--- Work item ---
Lines with the word "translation" are the ones wanted. Copy each of them from the entries below.

(Items listed in a dataset)
==================================================

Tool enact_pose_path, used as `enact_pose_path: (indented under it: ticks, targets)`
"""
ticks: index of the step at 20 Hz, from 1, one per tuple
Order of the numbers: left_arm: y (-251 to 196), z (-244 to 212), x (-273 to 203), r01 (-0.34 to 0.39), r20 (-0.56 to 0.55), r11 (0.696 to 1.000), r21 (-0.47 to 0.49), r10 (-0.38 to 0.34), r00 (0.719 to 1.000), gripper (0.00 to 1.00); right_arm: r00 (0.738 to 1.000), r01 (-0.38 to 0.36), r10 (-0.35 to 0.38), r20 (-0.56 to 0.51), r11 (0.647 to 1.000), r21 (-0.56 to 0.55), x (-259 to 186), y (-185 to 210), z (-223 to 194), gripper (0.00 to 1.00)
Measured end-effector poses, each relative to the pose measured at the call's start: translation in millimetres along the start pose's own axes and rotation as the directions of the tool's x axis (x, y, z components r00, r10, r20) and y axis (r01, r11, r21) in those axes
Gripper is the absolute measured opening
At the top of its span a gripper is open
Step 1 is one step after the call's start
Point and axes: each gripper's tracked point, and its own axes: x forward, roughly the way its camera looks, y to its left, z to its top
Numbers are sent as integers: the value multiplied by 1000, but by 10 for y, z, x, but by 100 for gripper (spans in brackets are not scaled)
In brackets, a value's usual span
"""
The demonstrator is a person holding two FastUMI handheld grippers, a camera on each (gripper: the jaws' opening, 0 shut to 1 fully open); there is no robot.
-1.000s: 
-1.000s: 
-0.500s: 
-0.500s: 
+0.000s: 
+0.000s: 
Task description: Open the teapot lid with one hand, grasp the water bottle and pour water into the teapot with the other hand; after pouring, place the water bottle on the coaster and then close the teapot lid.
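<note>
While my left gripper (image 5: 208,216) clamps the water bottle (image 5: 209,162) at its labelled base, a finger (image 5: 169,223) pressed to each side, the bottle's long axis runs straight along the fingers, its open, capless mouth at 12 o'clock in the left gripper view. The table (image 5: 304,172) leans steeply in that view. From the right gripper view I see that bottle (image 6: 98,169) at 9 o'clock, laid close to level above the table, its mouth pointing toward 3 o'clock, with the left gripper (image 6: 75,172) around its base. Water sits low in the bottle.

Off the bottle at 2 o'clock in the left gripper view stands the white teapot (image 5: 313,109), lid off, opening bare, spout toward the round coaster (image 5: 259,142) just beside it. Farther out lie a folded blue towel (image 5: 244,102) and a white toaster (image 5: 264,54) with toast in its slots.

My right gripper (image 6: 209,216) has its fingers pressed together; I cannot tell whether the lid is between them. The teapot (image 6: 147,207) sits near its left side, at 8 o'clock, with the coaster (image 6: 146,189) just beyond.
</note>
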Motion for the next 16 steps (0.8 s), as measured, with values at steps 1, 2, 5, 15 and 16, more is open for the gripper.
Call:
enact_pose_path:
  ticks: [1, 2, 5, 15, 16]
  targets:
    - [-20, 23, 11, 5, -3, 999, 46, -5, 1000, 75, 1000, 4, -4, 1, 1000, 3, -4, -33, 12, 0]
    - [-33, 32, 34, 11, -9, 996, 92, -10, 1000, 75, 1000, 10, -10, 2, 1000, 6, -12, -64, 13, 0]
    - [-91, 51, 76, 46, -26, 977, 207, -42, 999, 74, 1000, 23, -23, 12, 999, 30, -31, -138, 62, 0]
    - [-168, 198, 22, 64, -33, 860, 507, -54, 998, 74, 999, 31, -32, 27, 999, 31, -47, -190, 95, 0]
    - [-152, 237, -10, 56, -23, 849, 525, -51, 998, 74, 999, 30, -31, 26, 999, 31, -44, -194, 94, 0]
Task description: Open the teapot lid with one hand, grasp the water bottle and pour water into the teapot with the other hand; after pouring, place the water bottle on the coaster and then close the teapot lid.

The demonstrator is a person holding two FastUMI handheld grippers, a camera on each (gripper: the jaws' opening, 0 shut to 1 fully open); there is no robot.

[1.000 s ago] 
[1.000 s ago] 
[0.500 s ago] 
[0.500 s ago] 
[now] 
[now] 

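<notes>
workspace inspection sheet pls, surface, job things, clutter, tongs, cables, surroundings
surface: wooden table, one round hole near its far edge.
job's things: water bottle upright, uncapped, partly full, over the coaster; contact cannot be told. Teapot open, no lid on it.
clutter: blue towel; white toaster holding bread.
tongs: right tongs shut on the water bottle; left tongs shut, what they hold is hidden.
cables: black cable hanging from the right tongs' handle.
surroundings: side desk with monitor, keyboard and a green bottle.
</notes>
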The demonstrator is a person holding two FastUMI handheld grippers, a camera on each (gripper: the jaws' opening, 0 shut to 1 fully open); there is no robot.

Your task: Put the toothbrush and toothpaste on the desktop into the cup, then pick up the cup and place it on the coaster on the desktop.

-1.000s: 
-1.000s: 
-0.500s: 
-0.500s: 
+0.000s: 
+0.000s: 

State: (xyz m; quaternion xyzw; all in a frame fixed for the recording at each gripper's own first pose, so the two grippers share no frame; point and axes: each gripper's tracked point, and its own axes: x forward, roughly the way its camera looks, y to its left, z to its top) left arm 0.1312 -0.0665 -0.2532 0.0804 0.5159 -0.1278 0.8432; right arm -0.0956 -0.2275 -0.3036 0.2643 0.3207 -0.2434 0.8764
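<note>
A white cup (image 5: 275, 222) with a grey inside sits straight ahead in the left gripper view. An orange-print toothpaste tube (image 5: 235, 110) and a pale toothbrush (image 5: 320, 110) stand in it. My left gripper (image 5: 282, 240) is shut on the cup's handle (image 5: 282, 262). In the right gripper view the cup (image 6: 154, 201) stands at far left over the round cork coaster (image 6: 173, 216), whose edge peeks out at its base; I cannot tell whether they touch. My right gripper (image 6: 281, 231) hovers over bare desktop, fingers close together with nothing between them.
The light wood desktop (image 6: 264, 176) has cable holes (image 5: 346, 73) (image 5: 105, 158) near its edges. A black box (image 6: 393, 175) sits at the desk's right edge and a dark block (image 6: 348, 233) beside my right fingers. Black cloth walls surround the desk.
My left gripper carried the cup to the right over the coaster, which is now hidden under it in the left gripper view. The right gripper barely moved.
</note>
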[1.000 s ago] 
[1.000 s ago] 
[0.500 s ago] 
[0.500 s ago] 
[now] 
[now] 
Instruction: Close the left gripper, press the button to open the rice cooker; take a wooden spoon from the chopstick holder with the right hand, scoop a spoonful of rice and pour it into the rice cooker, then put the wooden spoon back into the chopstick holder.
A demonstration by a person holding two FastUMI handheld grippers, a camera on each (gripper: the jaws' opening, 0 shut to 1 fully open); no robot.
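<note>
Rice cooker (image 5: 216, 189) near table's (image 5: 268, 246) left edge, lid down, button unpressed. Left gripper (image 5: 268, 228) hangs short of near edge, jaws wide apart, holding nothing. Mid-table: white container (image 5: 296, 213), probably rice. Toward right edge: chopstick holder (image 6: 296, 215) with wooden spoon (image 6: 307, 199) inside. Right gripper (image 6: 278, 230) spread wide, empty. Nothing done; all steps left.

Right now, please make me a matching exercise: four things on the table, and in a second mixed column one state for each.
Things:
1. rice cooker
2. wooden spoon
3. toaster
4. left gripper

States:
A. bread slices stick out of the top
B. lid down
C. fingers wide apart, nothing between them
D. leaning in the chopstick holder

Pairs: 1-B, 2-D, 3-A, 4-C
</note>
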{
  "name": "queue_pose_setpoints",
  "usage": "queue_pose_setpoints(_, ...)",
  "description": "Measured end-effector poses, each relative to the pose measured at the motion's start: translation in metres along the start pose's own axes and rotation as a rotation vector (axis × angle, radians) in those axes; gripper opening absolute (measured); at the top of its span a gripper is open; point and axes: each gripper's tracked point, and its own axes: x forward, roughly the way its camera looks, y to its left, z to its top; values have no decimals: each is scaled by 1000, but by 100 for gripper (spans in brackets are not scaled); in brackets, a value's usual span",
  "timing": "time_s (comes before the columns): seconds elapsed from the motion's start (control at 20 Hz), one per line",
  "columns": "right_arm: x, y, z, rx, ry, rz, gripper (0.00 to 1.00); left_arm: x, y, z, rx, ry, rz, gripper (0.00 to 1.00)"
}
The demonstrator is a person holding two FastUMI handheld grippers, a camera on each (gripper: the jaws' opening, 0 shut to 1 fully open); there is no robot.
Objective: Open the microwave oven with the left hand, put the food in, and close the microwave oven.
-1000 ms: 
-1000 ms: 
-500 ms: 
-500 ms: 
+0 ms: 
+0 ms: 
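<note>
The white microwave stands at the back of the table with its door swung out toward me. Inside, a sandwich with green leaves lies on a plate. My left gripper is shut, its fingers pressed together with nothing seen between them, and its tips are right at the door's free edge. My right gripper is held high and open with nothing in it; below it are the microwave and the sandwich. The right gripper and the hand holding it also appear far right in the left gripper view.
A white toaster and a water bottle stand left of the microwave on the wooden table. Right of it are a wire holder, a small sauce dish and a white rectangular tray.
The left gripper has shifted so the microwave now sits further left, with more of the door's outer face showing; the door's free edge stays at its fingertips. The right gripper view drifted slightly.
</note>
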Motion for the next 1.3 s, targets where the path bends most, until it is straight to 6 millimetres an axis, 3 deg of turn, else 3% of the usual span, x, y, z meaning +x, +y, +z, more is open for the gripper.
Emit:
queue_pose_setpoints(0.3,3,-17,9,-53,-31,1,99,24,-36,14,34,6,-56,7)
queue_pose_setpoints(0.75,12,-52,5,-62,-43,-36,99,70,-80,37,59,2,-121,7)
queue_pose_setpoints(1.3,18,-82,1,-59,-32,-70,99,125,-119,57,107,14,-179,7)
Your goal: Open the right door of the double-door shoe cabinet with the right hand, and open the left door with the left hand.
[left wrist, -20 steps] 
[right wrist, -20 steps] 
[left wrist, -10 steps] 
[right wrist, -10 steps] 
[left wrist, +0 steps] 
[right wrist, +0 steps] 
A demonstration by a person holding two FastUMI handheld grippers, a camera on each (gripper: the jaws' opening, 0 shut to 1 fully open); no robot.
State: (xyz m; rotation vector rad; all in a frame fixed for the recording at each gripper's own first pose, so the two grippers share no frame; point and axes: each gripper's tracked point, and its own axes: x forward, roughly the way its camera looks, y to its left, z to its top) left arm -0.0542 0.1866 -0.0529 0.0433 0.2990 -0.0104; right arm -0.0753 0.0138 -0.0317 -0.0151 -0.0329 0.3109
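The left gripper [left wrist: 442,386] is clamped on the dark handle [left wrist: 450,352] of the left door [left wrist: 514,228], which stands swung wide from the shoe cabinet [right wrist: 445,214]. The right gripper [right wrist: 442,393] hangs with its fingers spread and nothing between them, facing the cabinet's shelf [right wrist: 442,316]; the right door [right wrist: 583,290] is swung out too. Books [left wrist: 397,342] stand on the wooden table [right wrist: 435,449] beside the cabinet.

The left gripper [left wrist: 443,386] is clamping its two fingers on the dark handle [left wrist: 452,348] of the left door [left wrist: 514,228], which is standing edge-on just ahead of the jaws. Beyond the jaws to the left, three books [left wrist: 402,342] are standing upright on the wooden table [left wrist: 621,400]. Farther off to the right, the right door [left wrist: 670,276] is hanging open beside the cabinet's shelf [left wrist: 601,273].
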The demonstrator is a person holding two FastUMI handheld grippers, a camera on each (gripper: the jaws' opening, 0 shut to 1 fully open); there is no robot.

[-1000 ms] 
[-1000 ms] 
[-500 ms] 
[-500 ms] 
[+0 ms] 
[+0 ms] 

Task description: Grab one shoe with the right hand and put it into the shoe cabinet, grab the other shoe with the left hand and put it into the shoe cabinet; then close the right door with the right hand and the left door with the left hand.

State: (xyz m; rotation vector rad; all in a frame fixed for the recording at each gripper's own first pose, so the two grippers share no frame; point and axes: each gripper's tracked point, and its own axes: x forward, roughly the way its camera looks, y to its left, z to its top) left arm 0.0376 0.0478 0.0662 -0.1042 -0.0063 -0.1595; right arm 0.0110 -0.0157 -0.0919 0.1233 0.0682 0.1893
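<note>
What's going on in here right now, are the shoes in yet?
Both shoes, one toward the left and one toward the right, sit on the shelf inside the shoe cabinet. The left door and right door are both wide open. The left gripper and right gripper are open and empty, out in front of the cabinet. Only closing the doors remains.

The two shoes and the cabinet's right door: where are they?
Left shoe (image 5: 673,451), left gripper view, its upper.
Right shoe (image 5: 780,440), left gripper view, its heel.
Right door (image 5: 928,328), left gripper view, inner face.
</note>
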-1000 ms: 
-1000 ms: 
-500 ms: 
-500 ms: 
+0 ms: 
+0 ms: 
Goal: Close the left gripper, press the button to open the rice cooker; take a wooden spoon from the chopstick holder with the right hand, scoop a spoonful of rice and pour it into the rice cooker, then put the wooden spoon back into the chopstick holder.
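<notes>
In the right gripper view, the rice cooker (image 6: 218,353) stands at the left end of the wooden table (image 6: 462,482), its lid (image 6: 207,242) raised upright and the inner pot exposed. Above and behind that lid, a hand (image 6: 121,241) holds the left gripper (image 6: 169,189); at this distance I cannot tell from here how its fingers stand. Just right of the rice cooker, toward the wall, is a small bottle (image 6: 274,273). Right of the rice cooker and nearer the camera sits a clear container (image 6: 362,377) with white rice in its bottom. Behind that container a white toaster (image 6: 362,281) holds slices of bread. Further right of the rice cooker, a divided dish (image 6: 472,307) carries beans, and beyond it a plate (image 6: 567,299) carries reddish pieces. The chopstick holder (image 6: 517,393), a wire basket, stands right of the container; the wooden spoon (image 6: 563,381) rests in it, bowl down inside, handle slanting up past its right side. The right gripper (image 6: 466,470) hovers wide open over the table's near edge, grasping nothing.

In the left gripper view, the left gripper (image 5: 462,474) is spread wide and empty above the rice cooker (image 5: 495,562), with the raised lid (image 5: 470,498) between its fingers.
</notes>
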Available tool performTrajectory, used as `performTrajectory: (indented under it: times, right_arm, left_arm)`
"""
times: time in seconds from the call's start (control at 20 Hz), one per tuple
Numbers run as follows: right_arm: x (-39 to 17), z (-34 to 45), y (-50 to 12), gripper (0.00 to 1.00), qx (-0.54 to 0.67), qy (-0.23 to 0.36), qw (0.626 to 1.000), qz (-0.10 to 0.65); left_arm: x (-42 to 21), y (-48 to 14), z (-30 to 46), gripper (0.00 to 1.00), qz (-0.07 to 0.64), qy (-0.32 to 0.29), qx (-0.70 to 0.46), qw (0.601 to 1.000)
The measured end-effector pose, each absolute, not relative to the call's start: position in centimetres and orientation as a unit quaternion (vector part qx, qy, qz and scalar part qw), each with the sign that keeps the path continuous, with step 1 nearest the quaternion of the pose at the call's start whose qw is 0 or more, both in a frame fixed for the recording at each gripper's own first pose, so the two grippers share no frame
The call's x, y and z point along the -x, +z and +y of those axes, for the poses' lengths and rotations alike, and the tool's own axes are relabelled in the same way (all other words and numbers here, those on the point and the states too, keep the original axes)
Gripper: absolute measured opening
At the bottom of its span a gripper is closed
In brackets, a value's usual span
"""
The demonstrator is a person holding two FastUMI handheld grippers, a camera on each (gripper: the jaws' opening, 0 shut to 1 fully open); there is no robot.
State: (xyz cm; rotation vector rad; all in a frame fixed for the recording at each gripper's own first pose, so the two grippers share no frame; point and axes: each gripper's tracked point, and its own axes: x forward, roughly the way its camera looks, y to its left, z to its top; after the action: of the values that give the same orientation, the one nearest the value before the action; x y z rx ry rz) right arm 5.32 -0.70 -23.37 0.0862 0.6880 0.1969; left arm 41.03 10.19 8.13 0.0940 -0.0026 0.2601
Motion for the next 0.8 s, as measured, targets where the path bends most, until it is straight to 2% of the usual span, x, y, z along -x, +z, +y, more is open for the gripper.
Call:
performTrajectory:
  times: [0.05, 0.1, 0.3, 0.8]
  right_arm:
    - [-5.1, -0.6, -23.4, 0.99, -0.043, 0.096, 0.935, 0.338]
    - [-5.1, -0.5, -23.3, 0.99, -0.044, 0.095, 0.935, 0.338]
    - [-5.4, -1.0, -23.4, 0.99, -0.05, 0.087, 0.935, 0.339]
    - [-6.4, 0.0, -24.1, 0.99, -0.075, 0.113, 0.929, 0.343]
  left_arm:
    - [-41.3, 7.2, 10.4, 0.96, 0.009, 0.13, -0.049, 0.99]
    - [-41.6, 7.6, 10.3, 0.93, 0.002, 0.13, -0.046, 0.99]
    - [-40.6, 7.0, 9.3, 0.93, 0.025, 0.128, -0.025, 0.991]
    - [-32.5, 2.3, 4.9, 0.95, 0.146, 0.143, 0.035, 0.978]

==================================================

--- Reply ---
Measured end-effector poses, each relative to the pose measured at the call's start: translation in millimetres along the start pose's own axes and rotation as the directions of the tool's x axis (x, y, z components r00, r10, r20) and y axis (r01, r11, r21) in those axes
  "description": "Measured end-effector poses, each relative to the pose measured at the motion's start: translation in metres along the start pose's own axes and rotation as a rotation vector (axis × angle, radians) in those axes; gripper opening absolute (measured); at the top of its span a gripper is open; point and axes: each gripper's tracked point, and its own axes: x forward, roughly the way its camera looks, y to its left, z to its top; values have no decimals: each is scaled by 1000, but by 100 for gripper (spans in brackets are not scaled); in brackets, a value's usual span",

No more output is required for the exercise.